Sydeham enfocó sus ojos en Lynley.
– Nos encontramos en el molino. Llegó con cuarenta minutos de retraso, y yo empezaba a pensar, esperanzado, para ser sincero, que no vendría. Apareció en el último momento de la manera habitual, dispuesta a hacer el amor en el suelo. Yo… le di largas. Saqué una bufanda que ella había visto en una tienda de Norwich, e insistí en que me dejara ponérsela -Contempló el movimiento de sus manos sobre el vaso blanco, y los dedos se cerraron sobre el borde-. Fue muy sencillo. La estaba besando cuando apreté el nudo.
Lynley pensó en las inocentes referencias que había pasado por alto al principio en el diario de Hannah y efectuó un disparo a ciegas.
– Me sorprende que no la poseyera por última vez en el molino, ya que ella lo deseaba.
Recibió la recompensa que ansiaba al instante.
– Ya no me apetecía hacerlo con ella. Me resultaba más difícil a cada nuevo encuentro. -Sydeham emitió una breve carcajada, una expresión de desprecio dirigida contra sí mismo-. Se iba a repetir la historia de Joanna.

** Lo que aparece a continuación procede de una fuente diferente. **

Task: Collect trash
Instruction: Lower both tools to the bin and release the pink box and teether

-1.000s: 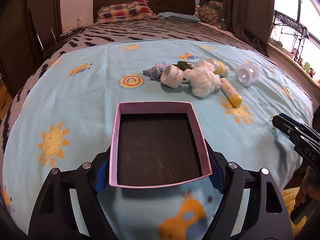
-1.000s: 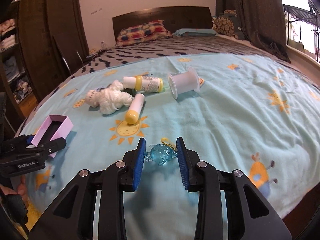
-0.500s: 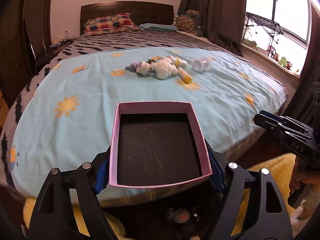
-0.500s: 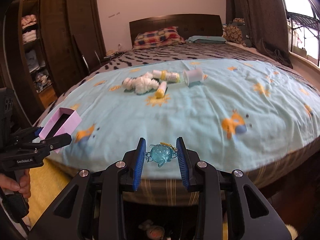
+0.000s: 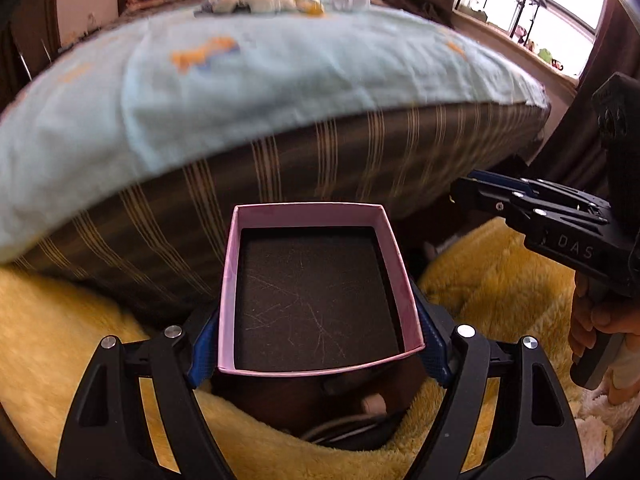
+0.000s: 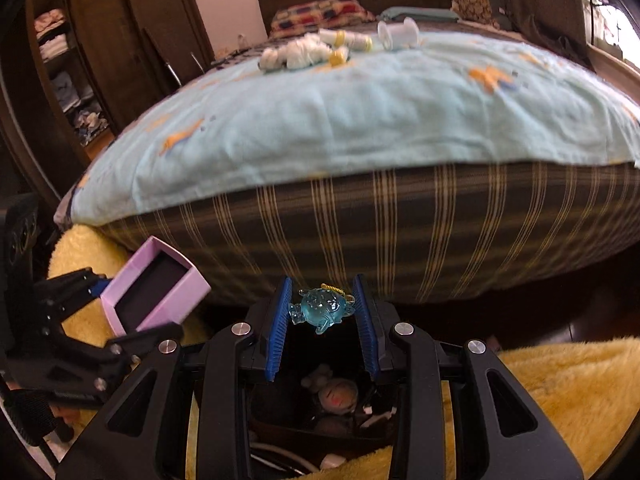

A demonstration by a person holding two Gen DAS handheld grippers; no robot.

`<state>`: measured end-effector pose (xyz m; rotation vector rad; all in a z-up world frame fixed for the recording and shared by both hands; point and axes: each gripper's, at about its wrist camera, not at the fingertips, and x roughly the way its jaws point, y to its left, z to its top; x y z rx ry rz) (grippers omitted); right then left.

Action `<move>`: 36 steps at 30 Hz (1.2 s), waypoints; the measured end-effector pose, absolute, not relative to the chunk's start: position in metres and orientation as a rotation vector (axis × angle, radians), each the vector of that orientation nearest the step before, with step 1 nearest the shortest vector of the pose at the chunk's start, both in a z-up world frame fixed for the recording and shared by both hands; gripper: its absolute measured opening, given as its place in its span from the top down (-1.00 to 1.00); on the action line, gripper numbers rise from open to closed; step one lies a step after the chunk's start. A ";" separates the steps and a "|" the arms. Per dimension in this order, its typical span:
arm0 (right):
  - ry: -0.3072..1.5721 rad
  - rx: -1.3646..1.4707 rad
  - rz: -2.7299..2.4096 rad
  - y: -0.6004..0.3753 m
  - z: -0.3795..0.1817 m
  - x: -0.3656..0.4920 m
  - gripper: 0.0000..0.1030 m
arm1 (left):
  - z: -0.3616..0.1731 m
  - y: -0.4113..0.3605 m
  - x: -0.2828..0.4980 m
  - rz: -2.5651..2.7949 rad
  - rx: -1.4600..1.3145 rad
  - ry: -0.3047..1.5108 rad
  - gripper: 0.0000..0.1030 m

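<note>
- My left gripper (image 5: 320,316) is clamped on a shallow pink box (image 5: 316,292) with a dark, scratched lining, its blue pads (image 5: 202,354) pressing the box's two side walls; the open top faces my camera.
- My right gripper (image 6: 322,312) pinches a translucent blue fish-shaped charm (image 6: 322,310) with a yellow loop, narrow jaws touching it on both sides.
- Directly beneath both tools sits a dark bin (image 6: 320,404) on a yellow fluffy rug (image 6: 560,392); a small doll-like toy (image 6: 336,394) lies inside it, below the charm.
- Ahead of the grippers rises the striped side of a bed (image 6: 400,232), draped in a light blue printed sheet (image 6: 340,112).
- Far beyond my fingertips, on top of the sheet, white yarn (image 6: 296,52), yellow-capped tubes (image 6: 352,42) and a clear spool (image 6: 398,32) remain clustered together.
- My right hand (image 5: 600,320) grips its tool's handle, just right of the box.
</note>
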<state>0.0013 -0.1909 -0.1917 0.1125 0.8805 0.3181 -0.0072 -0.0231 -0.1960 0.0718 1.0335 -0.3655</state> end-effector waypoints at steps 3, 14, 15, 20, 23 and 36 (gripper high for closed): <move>0.919 0.115 0.318 -0.186 -0.205 0.002 0.37 | -0.216 -0.026 -0.002 -0.357 0.072 1.081 -0.46; 1.036 0.140 0.306 -0.184 -0.247 0.007 0.37 | -0.264 -0.040 0.015 -0.369 0.089 1.187 -0.46; 1.041 0.142 0.308 -0.183 -0.248 0.008 0.37 | -0.264 -0.041 0.015 -0.372 0.089 1.186 -0.46; 1.049 0.153 0.311 -0.181 -0.250 0.010 0.36 | -0.270 -0.049 0.016 -0.379 0.096 1.194 -0.47; 1.054 0.165 0.307 -0.184 -0.251 0.013 0.35 | -0.273 -0.048 0.017 -0.386 0.102 1.201 -0.49; 1.014 0.159 0.253 -0.203 -0.233 0.018 -0.42 | -0.260 -0.052 0.018 -0.370 0.085 1.146 -0.68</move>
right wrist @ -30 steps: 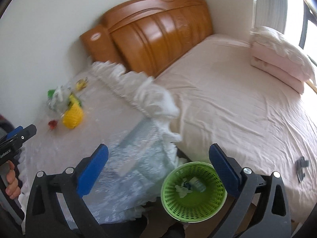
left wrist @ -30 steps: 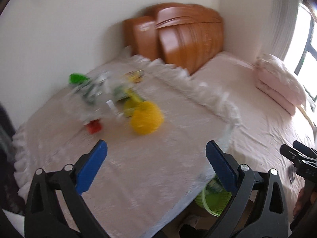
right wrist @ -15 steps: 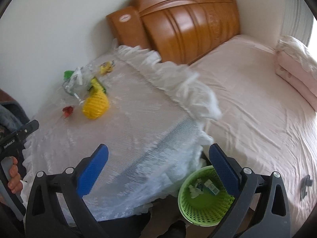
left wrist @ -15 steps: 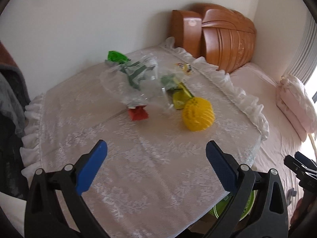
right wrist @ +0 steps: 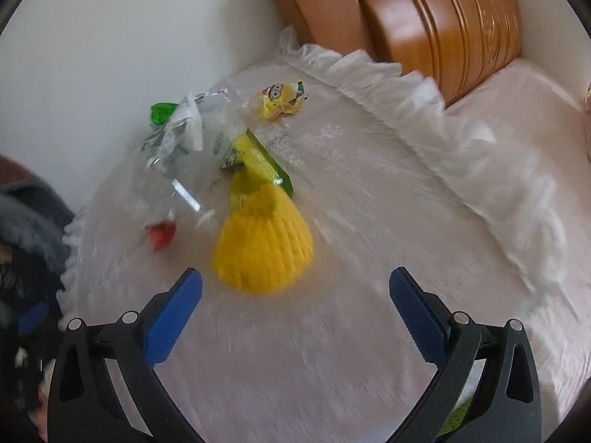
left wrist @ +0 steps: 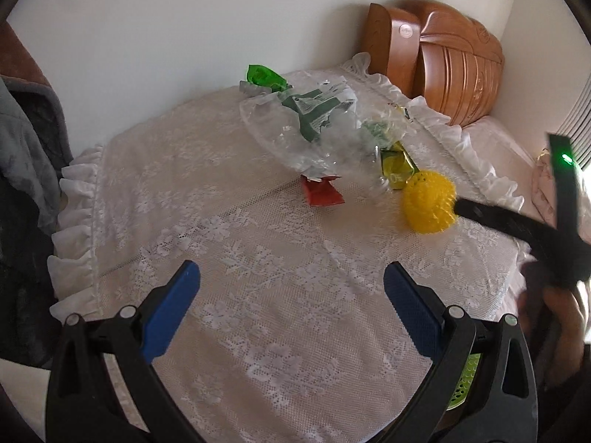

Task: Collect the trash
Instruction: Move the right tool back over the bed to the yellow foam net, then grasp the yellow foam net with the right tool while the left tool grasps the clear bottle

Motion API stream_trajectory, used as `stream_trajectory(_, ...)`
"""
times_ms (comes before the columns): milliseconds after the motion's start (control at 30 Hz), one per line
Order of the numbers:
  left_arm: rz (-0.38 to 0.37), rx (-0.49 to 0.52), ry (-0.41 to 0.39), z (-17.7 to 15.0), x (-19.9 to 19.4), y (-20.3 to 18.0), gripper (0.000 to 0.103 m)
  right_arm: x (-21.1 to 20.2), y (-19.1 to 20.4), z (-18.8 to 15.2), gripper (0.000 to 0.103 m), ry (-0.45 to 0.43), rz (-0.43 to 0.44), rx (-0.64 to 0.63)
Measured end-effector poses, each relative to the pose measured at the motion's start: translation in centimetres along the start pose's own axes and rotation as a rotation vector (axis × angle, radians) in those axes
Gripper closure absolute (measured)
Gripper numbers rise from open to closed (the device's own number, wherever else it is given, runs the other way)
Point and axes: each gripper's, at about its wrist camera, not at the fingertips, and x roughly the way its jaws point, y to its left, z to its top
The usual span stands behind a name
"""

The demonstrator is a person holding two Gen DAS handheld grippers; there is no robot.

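Trash lies in a heap on a lace-covered table (left wrist: 258, 295): a yellow foam net (left wrist: 428, 201) (right wrist: 264, 243), a red wrapper (left wrist: 321, 192) (right wrist: 160, 234), a crumpled clear plastic bag (left wrist: 317, 129) (right wrist: 184, 136), a yellow-green wrapper (left wrist: 397, 164) (right wrist: 258, 162), a green wrapper (left wrist: 264, 75) (right wrist: 160, 112) and a yellow cartoon wrapper (right wrist: 282, 99). My left gripper (left wrist: 291, 299) is open and empty over the table's near part. My right gripper (right wrist: 295, 306) is open and empty just short of the yellow net; it shows in the left wrist view (left wrist: 517, 229) reaching the net's right side.
A green basket (left wrist: 465, 380) peeks out below the table's right edge. A wooden headboard (right wrist: 424, 14) and a pink bed (right wrist: 524, 88) lie right of the table. Dark grey fabric (left wrist: 26, 155) hangs at the left. A white wall stands behind.
Both grippers have swung left and moved in over the table. The right gripper has come close to the yellow net; the basket has dropped out of its view.
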Motion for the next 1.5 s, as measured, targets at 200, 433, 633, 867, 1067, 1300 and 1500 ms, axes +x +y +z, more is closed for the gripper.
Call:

– La hermosa mujer que salta a la fama, objeto de las desbocadas fantasías de todos los hombres, cuyo propio marido es incapaz de satisfacerla como ella deseaba.
– Muy bien dicho, inspector. Una descripción impecable.
– Sin embargo, ha seguido al lado de Joanna durante todos estos años.
– Es lo único que he hecho bien en la vida. Mi triunfo absoluto. Nadie deja escapar algo así tan fácilmente; ni se me pasó por la cabeza. No podía dejarla escapar. Lo de Hannah ocurrió en un momento de crisis entre Jo y yo. Llevábamos unas tres semanas… distanciados. Ella estaba pensando en contratar los servicios de un agente de Londres y yo me sentía abandonado a mi suerte. Inútil. Debió de ser entonces cuando empezó mí… problema. Cuando Hannah apareció, me sentí un hombre nuevo durante un mes o dos. Cada vez que la veía, la poseía. Hasta dos o tres veces alguna noche. Vaya. Era como haber nacido por segunda vez.